How do algorithms contribute to racism? And what are the consequences? These questions were addressed during a panel discussion Wednesday afternoon at Science Park. “We need to create a ‘safe space’ where companies dare to be transparent without being punished right away.”
It happened to her several times during an exam she took with the surveying software Proctorial for the VU, says bioinformatics student Robin Pocornie in the lobby of building 904 at Science Park, where about 50 students had come to participate in a discussion. She was not allowed into the exam because the software did not recognize her face.

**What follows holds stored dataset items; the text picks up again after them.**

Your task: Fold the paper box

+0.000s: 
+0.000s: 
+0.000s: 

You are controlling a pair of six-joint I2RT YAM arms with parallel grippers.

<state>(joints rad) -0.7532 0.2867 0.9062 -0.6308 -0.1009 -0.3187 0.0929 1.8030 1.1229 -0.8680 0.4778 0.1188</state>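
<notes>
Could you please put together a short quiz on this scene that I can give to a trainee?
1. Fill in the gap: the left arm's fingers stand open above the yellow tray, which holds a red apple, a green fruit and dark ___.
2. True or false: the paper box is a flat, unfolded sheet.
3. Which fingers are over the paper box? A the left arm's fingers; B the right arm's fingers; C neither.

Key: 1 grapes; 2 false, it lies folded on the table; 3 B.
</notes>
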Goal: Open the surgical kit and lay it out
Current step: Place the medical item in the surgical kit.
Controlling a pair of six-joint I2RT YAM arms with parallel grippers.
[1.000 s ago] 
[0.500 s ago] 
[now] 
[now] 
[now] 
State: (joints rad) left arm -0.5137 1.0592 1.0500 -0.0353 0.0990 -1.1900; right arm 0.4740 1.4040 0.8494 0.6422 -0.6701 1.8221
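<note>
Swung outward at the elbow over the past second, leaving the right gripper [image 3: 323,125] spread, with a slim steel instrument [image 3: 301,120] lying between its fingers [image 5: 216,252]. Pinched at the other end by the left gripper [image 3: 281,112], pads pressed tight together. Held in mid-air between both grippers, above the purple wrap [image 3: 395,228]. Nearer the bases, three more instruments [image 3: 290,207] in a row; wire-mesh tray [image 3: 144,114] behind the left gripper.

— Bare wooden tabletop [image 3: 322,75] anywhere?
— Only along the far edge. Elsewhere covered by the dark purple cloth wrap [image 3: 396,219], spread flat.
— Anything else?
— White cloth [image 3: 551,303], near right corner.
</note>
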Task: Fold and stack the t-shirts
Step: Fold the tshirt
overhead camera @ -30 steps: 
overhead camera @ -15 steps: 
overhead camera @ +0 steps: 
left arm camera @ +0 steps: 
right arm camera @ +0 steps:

When she raised the problem with the VU, the university put the problem down to a bad Internet connection. Pocornie suspected it was due to an error in the software, which did not recognize her dark skin color because the algorithm was fed mostly white faces. Pocornie was not vindicated until she took the case to the Human Rights Board. Assuming discrimination, the college issued an interim ruling last December.
Not a technology problem
“Why wasn't the technology problem in the software just fixed?” someone in the audience asks. The panel, moderated by Robin Hardy of Bètabreak and Diversity Officer Machiel Keestra, could be brief about that. Panelist Katrin Schulz, a researcher on how humans make predictions at the Institute for Logic, Language and Computation (ILLC), says: “Bias in AI is mostly framed as a technology problem. But it's also a social problem precisely because it's about people.”
Pocornie says: “We do a lot of research on how software can become more inclusive. But institutions have a responsibility to verify that the technology they're using is appropriate for the population they're applying it to. If you as a university claim to be inclusive and diverse, you must act accordingly.”
A man who introduces himself as a postdoctoral sociology major from Miami asks how we can make sure AI becomes more democratic. “How are we going to work with the companies developing these technologies so we can intervene before the problems get too big?”
That starts with not developing everything that is possible to develop, says panelist Cynthia Liem, associate professor of Computer Science at TU Delft. “As a researcher, I sometimes turn down proposals for some predictive algorithms I don't want to develop.”
Liem is referring to the development of algorithms to screen job applicants. “I don't think it is possible to make such an algorithm neutral. People have prejudices; there's no way around that. The issue is what the consequences are. Systematically recording how you select candidates is problematic because there is always a bias there.”
Would it help to boycott companies that abuse AI? Or to rein them in with bad publicity? Liem responds: “That's a dilemma. On the one hand, the discussion comes up only when it becomes a public scandal as in the case of Pocornie. At the same time, AI development faces complex challenges. Even with a very comprehensive protocol, things can still go wrong sometimes. We need to find the balance between creating a ‘safe space’ in which companies dare to be transparent and can apologize when something goes wrong without being punished right away.”
Someone in the audience comes up with the example of the shooting on the University of Michigan campus where ChatGTP wrote the press release. Wouldn't it be better to ban that? That goes too far, Liem thinks: “I wouldn't be in favor of banning the tool. Because on the flip side, ChatGTP can provide inclusion for people who have trouble writing.”
On the contrary, we should continue to develop AI, Liem believes. “Artificial intelligence holds up a mirror to us. It can help us enormously in that way to make discrimination visible. We should use it as a reflection tool.”
Finally, the panel offers some tips and advice on how to limit discrimination in AI. Pocornie comments: “With the college's ruling in December, there's a precedent for future cases. I hope people will start using that.” She advocates for an opt-out feature. “As a student, I was required to use the software or I wouldn't be able to take my exam. We as people need to keep the autonomy and build in an option not to participate.”
When building software, keep talking to the customer, Liem advises. Show them exactly what's possible so they can determine if that's what they want. Schultz envisions a playing field where companies can test their product for diversity and inclusion before taking it to market. In addition, the university's job is to train the people who work in companies. “We need to make sure our student populations are diverse enough so they make good decisions in development.” Keestra turns to the audience: “A lot of you are being trained to develop these technologies later. So it's up to your generation to do something about this.”